Матильда любила последние дни адвента и подготовку к празднику Рождества, с нетерпением ждала сочельника. Она с юных лет ходила к полуночной мессе — после службы все возвращались домой в темноте, по морозу; съедали сочный, сладкий апельсин, выпивали чашку горячего шоколада и ложились спать. На следующий день собиралась родня. Патриархом сидел во главе нарядного стола Рене, отец Матильды, в окружении дядей, теть, родных и двоюродных братьев и сестер; а перед ними стояли устрицы, запеканки, птица, каштаны, рождественское полено, которое на местном наречии звали «колодой» — «рождественской колодой», одно большое полено тлело в камине, а другое — кремовое, сладкое — выставлялось на стол. Матильда вспоминала вещи из прошлого: керамический горшок для маринованных огурчиков, устричный сервиз в форме ракушки, настольное эмалированное ведерко-мусорницу, подставки для ножей — все то, что у нее ассоциировалось с 1970-ми годами и что исчезло вместе с оранжевой настенной электрооткрывашкой для консервов, с именными кольцами для салфеток и даже самой полуночной мессой, которую теперь служили в десять вечера и в двадцати километрах от ее дома.
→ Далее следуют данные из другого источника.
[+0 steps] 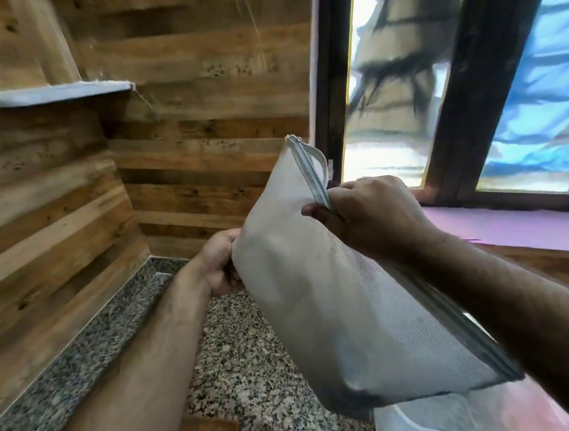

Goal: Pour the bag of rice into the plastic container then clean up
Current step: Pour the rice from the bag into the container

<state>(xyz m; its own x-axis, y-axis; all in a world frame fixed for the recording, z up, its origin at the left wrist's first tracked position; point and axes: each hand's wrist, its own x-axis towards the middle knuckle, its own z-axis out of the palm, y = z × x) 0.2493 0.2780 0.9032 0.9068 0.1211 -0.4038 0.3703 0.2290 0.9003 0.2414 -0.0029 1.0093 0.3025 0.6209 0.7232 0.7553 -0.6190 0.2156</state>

Перед Рождеством она всегда покупала пару журналов из тех, что обычно лежат возле кассы в супермаркете, и искала в них новые идеи украшения дома (цветы, вазы, свечи, салфетки, серебряные шишки, омела, падуб), рождественской елки (шары, гирлянды, ангелочки, хлопья снега из аэрозольного баллончика) или даже двора (светящийся Санта-Клаус, вторая елка, рождественская гирлянда для собачьей будки), и радовалась, потому что все эти приготовления означали (помимо пришествия Спасителя в мир), что приедут дети, что все соберутся, будут всячески баловать друг друга, тискать и дарить подарки. Этот ритуал доброты имел для нее особое значение; ей хотелось, чтобы подарки, дары ассоциировались с явлением Младенца Иисуса, а не дурацкого бородатого дядьки в красном костюме — конечно, симпатичного и забавного, но абсолютно бессмысленного, — что за нелепица: северные олени в Пуату! Кстати, с каких это пор Санта-Клаус стал тут главным благодетелем? В других краях еще ждали святого Николая или трех волхвов, а здесь, между Луарой и Дордонью, Младенец Иисус оказался полностью вытеснен, да просто выкинут с поздравительных открыток — может, потому, что он младенец? Матильда была секретарем ассоциации верующих. Их было мало — тех, кто поддерживал шаткий огонек веры и помнил о том, что церковь — это не только лишний расход на починку кровли.